Lovell nodded his head with a grave good-night and disappeared.

Meanwhile, Grandma and Grandpa Keeler and Madeline were absorbing this last impressive scene as they slowly emerged from that unknown quarter of the Ark whither they had retreated.

Grandpa looked at me with a peculiar twinkle in his eye.

"So Lovell came back to give ye his picter, eh, teacher?" said he.

I returned Grandpa's look with cheerful and unoffended alacrity; but Grandma interrupted, "Thar', now, pa! Thar', now! We mustn't inquire into everything we happen to get a little wind on. Ye see, teacher," she continued, in tones of the broadest gentleness, "we knew they'd be sorter bashful gettin' acquainted the first night, and so we thought it 'ud be easier for 'em if we should leave 'em to themselves, and we knew you was so—we knew you wouldn't care."

As Grandpa resumed his accustomed seat by the fire, an expansive grin still lingered on his features.

"Ah, he's a queer fellow, that Lovell," said he; "but he's quick to larn, they say, larns like a book. I'll tell ye what's the trouble with him, teacher. He's been tied too long to his mother's apron-strings. He don't know no more about the world than a chicken. He's thirty odd now, I guess, and I reckon he ain't never been further away from the beach than Sandwich te-own."

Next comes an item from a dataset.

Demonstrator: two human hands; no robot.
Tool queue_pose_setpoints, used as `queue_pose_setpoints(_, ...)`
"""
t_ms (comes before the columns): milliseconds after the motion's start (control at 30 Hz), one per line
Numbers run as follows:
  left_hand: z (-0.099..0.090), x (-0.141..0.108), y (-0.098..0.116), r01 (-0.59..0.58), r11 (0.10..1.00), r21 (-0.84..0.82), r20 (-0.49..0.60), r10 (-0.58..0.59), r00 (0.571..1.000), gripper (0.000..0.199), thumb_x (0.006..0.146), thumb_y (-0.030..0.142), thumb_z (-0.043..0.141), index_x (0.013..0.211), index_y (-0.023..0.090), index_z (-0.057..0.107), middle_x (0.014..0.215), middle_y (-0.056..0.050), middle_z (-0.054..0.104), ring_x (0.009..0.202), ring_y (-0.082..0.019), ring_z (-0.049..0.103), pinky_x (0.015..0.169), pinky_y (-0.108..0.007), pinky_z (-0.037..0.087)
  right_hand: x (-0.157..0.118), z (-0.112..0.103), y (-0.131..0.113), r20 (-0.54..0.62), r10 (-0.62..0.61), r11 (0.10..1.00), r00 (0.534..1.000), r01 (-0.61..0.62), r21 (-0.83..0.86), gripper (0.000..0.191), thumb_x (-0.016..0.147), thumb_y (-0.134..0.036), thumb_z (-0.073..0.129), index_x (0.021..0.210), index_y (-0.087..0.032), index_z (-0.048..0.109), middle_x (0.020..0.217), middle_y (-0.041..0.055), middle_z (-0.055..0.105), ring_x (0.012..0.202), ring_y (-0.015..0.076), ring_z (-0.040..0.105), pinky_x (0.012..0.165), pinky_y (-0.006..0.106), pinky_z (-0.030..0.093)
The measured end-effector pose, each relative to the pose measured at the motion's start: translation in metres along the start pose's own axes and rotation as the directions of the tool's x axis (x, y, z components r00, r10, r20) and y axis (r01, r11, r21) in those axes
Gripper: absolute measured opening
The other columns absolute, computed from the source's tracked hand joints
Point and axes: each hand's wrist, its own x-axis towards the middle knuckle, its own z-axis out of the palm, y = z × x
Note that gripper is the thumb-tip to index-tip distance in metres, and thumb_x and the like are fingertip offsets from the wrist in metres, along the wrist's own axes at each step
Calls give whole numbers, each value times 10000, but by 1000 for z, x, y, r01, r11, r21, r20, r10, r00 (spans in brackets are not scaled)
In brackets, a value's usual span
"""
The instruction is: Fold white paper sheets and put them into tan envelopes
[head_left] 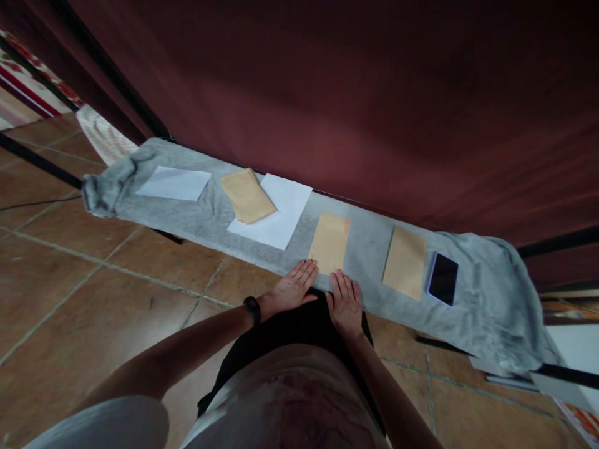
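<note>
A tan paper envelope (329, 242) lies flat at the near edge of the cloth-covered bench, straight in front of me. My left hand (296, 285), with a dark band on its wrist, rests with outstretched fingers at the envelope's lower left corner. At its lower right corner lies my right hand (345, 302), flat, fingertips on or just at the paper's edge. Neither hand grips anything. Farther left, a small stack of tan envelopes (249, 196) sits askew on a white sheet of paper (283, 209). To the right lies another tan envelope (405, 262).
A phone (443, 279) with a dark screen lies right of the far-right envelope. Another white sheet (175, 183) is at the bench's left. Grey cloth (365, 249) covers the narrow bench, wrinkled at both ends. A dark red curtain (327, 93) hangs directly behind it.
</note>
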Motion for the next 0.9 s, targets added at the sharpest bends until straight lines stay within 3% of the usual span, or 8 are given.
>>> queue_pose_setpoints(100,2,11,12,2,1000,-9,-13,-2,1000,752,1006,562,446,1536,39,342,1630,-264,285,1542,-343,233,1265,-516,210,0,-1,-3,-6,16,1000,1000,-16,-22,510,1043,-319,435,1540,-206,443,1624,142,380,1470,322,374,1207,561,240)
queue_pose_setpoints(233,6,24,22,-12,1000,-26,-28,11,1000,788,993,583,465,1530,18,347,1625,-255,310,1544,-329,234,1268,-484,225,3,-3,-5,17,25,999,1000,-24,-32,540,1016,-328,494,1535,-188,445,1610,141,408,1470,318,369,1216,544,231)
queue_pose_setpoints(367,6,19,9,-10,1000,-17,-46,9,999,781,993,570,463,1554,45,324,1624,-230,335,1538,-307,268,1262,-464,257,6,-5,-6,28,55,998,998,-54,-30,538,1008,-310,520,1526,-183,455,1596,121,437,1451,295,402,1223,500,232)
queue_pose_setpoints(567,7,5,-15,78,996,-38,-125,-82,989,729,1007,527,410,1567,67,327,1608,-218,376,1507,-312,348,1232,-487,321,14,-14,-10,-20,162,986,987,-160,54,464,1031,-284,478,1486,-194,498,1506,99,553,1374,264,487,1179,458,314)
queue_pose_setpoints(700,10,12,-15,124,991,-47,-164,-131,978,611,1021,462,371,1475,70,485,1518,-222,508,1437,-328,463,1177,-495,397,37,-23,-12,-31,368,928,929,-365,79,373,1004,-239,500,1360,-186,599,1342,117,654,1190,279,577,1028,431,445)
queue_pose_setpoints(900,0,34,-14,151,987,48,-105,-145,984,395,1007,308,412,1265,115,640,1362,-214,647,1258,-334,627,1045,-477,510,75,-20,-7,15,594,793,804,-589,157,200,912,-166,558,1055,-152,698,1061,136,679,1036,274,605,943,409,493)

"I don't know as we'd ought to blame him," said Grandma Keeler; "though to be sure, Lovell's more quiet-natured than some that likes to be wanderin' off as young folks will, generally; but he was the only one they had, and Lovell's allus been a good boy. Pa and me, when we go to meetin', we most allus come across him a carryin' his Sunday School book under his arm, and may be," concluded Grandma Keeler, "there'll be a time when we shall more on us wish that thar' wan't nothin' wuss could be brought against us than being innocent."

We pondered these suggestive words a few moments in silence; then Grandpa Keeler boldly interposed:—

"That Lute Cradlebow—he's a handsome boy, teacher. Ah, he's a handsome one. They're a handsome family, them Cradlebows.

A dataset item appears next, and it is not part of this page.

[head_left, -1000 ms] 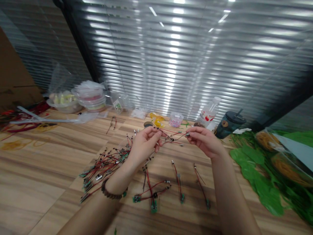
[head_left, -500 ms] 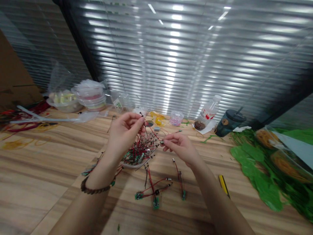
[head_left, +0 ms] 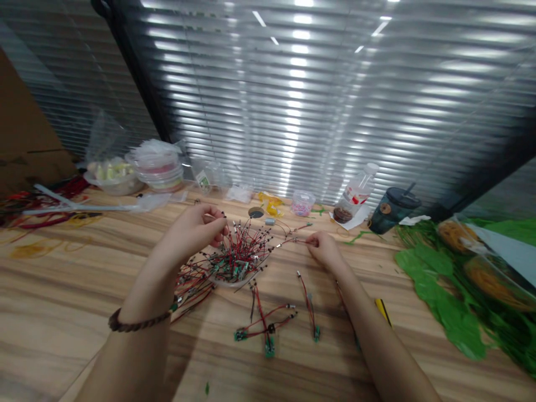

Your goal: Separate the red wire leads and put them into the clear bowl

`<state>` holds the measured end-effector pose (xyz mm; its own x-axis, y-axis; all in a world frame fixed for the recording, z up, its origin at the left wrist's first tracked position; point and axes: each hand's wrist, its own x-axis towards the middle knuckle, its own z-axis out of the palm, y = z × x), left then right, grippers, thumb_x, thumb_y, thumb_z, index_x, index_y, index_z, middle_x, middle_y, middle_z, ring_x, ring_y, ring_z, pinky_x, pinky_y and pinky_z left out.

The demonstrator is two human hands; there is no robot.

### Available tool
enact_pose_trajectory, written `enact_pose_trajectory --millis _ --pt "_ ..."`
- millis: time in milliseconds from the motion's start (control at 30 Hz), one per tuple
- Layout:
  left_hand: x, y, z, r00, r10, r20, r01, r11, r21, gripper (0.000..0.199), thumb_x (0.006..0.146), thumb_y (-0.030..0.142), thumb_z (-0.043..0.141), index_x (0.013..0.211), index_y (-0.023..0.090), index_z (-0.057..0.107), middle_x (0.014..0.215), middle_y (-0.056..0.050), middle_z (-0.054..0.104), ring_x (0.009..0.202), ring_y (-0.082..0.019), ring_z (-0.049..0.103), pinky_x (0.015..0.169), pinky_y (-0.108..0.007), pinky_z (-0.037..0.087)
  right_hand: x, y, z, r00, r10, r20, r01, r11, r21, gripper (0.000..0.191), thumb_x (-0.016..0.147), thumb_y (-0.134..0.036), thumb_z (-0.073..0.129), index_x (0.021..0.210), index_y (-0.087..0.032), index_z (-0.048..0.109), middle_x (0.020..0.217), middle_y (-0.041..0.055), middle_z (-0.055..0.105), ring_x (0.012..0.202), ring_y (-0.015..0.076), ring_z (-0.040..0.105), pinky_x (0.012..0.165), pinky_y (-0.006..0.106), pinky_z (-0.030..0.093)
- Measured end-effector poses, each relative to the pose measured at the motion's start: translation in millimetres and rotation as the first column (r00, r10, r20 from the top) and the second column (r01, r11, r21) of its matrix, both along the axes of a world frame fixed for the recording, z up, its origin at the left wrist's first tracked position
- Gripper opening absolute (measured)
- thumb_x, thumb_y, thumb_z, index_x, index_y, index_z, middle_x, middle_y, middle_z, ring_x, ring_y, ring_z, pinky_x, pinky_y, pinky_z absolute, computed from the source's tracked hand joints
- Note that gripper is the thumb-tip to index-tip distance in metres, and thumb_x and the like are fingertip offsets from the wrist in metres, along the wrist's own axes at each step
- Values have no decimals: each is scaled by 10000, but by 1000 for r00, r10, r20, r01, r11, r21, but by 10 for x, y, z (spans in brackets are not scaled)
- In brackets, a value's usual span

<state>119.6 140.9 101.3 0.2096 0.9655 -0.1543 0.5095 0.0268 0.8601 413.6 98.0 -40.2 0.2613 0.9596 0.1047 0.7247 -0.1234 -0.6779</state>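
My right hand (head_left: pixel 324 249) is closed on a red wire lead (head_left: pixel 288 241), which stretches left from the fingertips toward the pile, its small metal-tipped end pointing left. My left hand (head_left: pixel 201 228) is pinched at the upper left edge of the pile; a small dark tip shows at its fingers, but what they hold is unclear. Between the hands, a clear plastic tub (head_left: pixel 229 285) overflows with small green circuit boards on red and black wires (head_left: pixel 240 257). Several more wired boards (head_left: pixel 268 330) lie crossed in front of it, and a separate one (head_left: pixel 311 312) is to their right.
Behind the tub are a small grey cylinder (head_left: pixel 270 221), a yellow wrapper (head_left: pixel 271 204) and a tub of pink beads (head_left: pixel 302 204). A bottle (head_left: pixel 354 195), a dark cup (head_left: pixel 391 212) and green leaf pieces (head_left: pixel 435 290) stand right. Stacked containers (head_left: pixel 157 167) are left; a yellow cutter (head_left: pixel 382 311) lies near my right forearm.
My left hand has moved left and down toward the pile's edge. My right hand has shifted right, drawing the red wire lead out to the right of the tub.
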Motion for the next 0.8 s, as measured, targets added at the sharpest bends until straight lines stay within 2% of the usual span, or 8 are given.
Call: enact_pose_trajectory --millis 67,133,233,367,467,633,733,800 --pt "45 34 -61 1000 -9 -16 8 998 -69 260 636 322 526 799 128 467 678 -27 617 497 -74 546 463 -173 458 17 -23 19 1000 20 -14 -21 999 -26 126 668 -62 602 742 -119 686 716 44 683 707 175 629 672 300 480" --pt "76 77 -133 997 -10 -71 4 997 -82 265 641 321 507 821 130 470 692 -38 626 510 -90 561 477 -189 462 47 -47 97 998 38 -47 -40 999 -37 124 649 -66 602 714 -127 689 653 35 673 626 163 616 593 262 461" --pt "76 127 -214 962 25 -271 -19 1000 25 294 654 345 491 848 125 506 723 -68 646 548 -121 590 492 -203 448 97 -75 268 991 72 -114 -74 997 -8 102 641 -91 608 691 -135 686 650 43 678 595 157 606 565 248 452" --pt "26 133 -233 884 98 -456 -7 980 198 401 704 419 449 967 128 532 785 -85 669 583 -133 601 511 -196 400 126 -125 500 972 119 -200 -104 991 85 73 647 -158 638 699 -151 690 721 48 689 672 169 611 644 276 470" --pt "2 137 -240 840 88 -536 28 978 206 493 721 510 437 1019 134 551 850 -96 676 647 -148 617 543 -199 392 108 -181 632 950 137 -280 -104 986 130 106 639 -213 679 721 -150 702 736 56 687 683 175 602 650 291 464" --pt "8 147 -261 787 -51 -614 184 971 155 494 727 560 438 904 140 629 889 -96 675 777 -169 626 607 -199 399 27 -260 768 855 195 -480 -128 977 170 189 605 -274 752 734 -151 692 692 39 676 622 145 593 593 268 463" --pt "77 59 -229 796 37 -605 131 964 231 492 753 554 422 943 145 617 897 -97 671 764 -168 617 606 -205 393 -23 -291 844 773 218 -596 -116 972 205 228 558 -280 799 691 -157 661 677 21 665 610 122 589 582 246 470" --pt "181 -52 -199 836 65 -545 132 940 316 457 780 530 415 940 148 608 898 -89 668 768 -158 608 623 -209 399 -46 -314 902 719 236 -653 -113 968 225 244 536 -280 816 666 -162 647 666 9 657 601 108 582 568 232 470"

"There's the old grannie, Aunt Sibby they call her. Lord, she's got a head on her like a picter! They're high-bred, too, I reckon. To begin with, why, Godfrey—Godfrey Cradlebow—that's Lute's father, teacher; he's college bred, I suppose! He had a rich uncle thar', that took a shine to him, and kind o' 'dopted him and eddicated him, but Godfrey, he took a shine to a poor girl thar', dreadfully handsome, she was, but yet they was both of 'em young, and it didn't suit the old uncle, so he left him to shift for himself. And Godfrey, he tried one thing and another, and never held long to nothin', I guess, and finally he drifted down this way, and here he stuck.

"He's got a good head, Godfrey has, but he wasn't never extry fond o' work, I reckon, and he's growed dreadful rheumatiky lame, and he has his sprees, occasionally.

"Liddy, that's his wife, teacher, she was full good enough for him when ye come to the p'int. Oh, she's a smart wife, and she's had a hard row, so many children and nothin' to do with, as ye might say. Why, they've had thirteen children, ain't they, ma?

"Le' me see—four on 'em dead, and three on 'em—no! four on 'em married, and three on 'em—How is't, ma?"

Grandma then took up the tangled thread of the old Captain's discourse, with calm disdain, and proceeded to disclose an appalling array of statistics, not only in regard to the Cradlebow family, but including generations of men hitherto unknown and remote.

When I signified a desire to retire for the night, Madeline informed me, with a brisk and hopeful air, that my room was "all ready now."

She led the way up a short and narrow little staircase into a low garret, where, amid a dark confusion of objects, I was forcibly reminded of the rows of hard substances suspended from the rafters. Turning to the left, the rays of the candle revealed a small red door framed in among the unpainted boards of the wall.

There, Madeline bade me a flippant and musical good night, and I entered my room, alone.

Within, the contrast between the door and the brown walls was still more effectively drawn.

The bed, neatly made, stood in a niche where the roof slanted perceptibly downward, so that the sweetly unconscious sleeper (as I found afterwards) perchance tossing his head upward, in a dream, was doomed to bring that member into resounding contact with the ceiling, I judged something of the restless proclivities of the last occupants of the room by the amount of plastering of which this particular section had been deprived. In this, and in other places where it had fallen, it had been collected and tacked up again to the ceiling in cloth bags which presented a graceful and drooping, though at first sight, rather enigmatical appearance.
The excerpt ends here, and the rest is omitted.